Type out the data again, word for word and in full.

- [Stored data]
= Beginning of Section =
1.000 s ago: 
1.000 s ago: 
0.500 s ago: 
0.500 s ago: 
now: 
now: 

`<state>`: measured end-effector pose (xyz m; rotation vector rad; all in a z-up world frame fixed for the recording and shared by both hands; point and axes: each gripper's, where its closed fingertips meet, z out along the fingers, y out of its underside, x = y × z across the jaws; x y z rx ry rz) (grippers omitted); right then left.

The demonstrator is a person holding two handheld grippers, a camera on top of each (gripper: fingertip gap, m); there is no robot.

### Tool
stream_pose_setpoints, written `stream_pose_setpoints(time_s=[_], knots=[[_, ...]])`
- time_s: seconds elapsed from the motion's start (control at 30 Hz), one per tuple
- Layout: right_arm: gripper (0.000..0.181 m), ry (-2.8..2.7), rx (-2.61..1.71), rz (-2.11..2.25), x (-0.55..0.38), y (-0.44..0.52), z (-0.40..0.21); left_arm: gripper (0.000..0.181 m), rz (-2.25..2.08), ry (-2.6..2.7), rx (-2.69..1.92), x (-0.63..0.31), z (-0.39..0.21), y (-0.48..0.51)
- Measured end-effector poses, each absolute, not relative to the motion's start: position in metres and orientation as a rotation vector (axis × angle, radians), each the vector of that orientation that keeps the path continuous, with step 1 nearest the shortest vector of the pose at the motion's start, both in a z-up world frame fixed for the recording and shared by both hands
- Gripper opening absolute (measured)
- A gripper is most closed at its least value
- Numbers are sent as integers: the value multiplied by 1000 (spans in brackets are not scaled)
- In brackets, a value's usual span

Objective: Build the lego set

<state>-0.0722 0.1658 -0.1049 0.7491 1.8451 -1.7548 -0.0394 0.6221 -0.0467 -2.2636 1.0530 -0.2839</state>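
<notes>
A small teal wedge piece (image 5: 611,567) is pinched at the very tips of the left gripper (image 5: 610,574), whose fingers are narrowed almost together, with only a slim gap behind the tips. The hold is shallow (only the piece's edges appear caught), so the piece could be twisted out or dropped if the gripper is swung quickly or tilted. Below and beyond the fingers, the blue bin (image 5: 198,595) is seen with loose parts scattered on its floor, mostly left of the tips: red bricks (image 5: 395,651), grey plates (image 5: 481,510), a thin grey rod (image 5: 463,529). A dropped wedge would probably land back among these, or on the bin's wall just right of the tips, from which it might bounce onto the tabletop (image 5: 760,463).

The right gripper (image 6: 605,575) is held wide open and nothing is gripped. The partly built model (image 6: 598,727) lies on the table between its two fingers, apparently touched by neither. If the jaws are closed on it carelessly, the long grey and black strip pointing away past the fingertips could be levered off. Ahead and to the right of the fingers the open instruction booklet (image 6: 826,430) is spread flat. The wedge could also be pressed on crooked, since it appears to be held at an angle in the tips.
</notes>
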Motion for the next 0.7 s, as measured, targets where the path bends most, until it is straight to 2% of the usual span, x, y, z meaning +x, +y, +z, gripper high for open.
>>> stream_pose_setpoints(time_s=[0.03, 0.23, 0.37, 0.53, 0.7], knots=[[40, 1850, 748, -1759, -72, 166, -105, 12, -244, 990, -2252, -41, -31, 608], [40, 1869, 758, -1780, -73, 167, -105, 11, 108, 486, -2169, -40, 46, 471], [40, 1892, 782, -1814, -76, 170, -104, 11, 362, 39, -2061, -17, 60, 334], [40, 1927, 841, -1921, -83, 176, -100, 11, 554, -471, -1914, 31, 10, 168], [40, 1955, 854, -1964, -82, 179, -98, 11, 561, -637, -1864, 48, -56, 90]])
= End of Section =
- [Exercise answer]
1.000 s ago: 
1.000 s ago: 
0.500 s ago: 
0.500 s ago: 
now: 
now: 

`<state>`: measured end-effector pose (xyz m; rotation vector rad; all in a z-up world frame fixed for the recording and shared by both hands; point and axes: each gripper's, where its closed fingertips meet, z out along the fingers, y out of its underside, x = y × z across the jaws; x y z rx ry rz) (grippers omitted); right then left.

The demonstrator is a person holding two handheld grippers, a camera on top of each (gripper: fingertip gap, m); there is no robot.

### Tool
stream_pose_setpoints, written `stream_pose_setpoints(time_s=[_], knots=[[_, ...]])`
- time_s: seconds elapsed from the motion's start (control at 30 Hz), one per tuple
- Layout: right_arm: gripper (0.000..0.181 m), ry (-2.8..2.7), rx (-2.61..1.71), rz (-2.11..2.25), x (-0.55..0.38), y (-0.44..0.52), z (-0.40..0.21); left_arm: gripper (0.000..0.181 m), rz (-2.25..2.08), ry (-2.6..2.7), rx (-2.69..1.92), x (-0.63..0.31), z (-0.39..0.21), y (-0.48..0.51)
- Measured end-effector poses, each absolute, not relative to the motion's start: position in metres and orientation as a rotation vector (axis × angle, radians), each the vector of that orientation that keeps the path continuous, with step 1 nearest the shortest vector of the pose at the motion's start, both in a z-up world frame fixed for the recording and shared by both hands
- Gripper opening absolute (measured)
- A gripper is most closed at its least value
- Numbers are sent as integers: the value multiplied by 1000 (spans in brackets are not scaled)
- In brackets, a value's usual span

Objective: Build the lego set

<state>-0.0722 0.1658 -0.1049 0.7491 1.8451 -1.7548 -0.0394 0.6221 -0.0467 -2.2636 1.0530 -0.2839</state>
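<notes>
A small teal wedge piece (image 5: 611,567) is pinched at the very tips of the left gripper (image 5: 610,574), whose fingers are narrowed almost together, with only a slim gap behind the tips. The hold is shallow (only the piece's edges appear caught), so the piece could be twisted out or dropped if the gripper is swung quickly or tilted. Below and beyond the fingers, the blue bin (image 5: 198,595) is seen with loose parts scattered on its floor, mostly left of the tips: red bricks (image 5: 395,651), grey plates (image 5: 481,510), a thin grey rod (image 5: 463,529). A dropped wedge would probably land back among these, or on the bin's wall just right of the tips, from which it might bounce onto the tabletop (image 5: 760,463).

The right gripper (image 6: 605,575) is held wide open and nothing is gripped. The partly built model (image 6: 598,727) lies on the table between its two fingers, apparently touched by neither. If the jaws are closed on it carelessly, the long grey and black strip pointing away past the fingertips could be levered off. Ahead and to the right of the fingers the open instruction booklet (image 6: 826,430) is spread flat. The wedge could also be pressed on crooked, since it appears to be held at an angle in the tips.
</notes>
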Motion for the next 0.7 s, as measured, targets where the path bends most, until it is straight to 2% of the usual span, x, y, z meaning +x, +y, +z, gripper high for open.
>>> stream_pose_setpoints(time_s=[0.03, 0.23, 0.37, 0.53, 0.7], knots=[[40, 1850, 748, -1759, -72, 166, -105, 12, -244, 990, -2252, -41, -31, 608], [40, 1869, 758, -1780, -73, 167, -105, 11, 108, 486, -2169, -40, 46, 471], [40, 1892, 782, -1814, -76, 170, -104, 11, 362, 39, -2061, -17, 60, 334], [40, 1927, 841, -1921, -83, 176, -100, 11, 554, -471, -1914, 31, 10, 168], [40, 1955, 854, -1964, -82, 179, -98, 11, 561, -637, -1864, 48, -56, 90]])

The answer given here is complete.